=== What this task involves ===
Quote the data below in full, please, without altering anything.

---+---

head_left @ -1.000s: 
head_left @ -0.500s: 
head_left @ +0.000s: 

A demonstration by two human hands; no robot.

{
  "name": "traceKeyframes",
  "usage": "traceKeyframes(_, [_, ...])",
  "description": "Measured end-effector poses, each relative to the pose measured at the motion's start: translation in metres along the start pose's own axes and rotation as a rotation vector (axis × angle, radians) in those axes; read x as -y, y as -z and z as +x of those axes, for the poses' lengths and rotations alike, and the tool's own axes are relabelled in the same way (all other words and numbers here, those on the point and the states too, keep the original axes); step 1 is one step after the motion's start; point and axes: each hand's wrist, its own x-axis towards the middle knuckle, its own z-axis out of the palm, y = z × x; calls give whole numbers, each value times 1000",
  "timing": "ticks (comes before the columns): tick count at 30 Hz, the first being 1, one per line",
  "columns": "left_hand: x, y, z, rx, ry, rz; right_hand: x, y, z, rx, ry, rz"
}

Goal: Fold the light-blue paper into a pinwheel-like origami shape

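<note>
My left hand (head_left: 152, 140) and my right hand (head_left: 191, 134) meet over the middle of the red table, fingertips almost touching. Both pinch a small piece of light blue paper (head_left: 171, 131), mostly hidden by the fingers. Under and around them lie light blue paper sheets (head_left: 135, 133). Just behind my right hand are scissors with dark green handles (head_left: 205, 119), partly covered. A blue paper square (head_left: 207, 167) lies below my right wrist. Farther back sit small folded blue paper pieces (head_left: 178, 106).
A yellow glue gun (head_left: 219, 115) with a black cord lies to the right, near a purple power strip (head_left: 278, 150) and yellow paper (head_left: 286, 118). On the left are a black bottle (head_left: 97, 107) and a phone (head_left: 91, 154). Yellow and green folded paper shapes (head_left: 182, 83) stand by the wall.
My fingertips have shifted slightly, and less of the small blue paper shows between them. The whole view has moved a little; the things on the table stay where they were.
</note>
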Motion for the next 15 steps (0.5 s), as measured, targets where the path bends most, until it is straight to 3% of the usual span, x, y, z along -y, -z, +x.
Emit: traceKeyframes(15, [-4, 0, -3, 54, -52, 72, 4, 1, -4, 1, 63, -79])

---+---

=== Exercise result ===
head_left @ -1.000s: 
head_left @ -0.500s: 
head_left @ +0.000s: 

A demonstration by two human hands; no robot.

{
  "name": "traceKeyframes",
  "usage": "traceKeyframes(_, [_, ...])",
  "description": "Measured end-effector poses, each relative to the pose measured at the motion's start: translation in metres along the start pose's own axes and rotation as a rotation vector (axis × angle, radians) in those axes; read x as -y, y as -z and z as +x of those axes, for the poses' lengths and rotations alike, and the tool's own axes are relabelled in the same way (all other words and numbers here, those on the point and the states too, keep the original axes); step 1 is one step after the motion's start; point and axes: each hand's wrist, its own x-axis towards the middle knuckle, its own z-axis out of the palm, y = z × x; calls give whole numbers, each value times 1000",
  "timing": "ticks (comes before the columns): tick count at 30 Hz, the first being 1, one per line",
  "columns": "left_hand: x, y, z, rx, ry, rz; right_hand: x, y, z, rx, ry, rz"
}

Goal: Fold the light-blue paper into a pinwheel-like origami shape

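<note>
My left hand (head_left: 152, 140) and my right hand (head_left: 191, 134) meet over the middle of the red table, fingertips almost touching. Both pinch a small piece of light blue paper (head_left: 171, 131), mostly hidden by the fingers. Under and around them lie light blue paper sheets (head_left: 135, 133). Just behind my right hand are scissors with dark green handles (head_left: 205, 119), partly covered. A blue paper square (head_left: 207, 167) lies below my right wrist. Farther back sit small folded blue paper pieces (head_left: 178, 106).
A yellow glue gun (head_left: 219, 115) with a black cord lies to the right, near a purple power strip (head_left: 278, 150) and yellow paper (head_left: 286, 118). On the left are a black bottle (head_left: 97, 107) and a phone (head_left: 91, 154). Yellow and green folded paper shapes (head_left: 182, 83) stand by the wall.
My fingertips have shifted slightly, and less of the small blue paper shows between them. The whole view has moved a little; the things on the table stay where they were.
</note>
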Motion for the next 15 steps (0.5 s), as measured, targets where the path bends most, until it is straight to 3% of the usual span, x, y, z along -y, -z, +x.
Emit: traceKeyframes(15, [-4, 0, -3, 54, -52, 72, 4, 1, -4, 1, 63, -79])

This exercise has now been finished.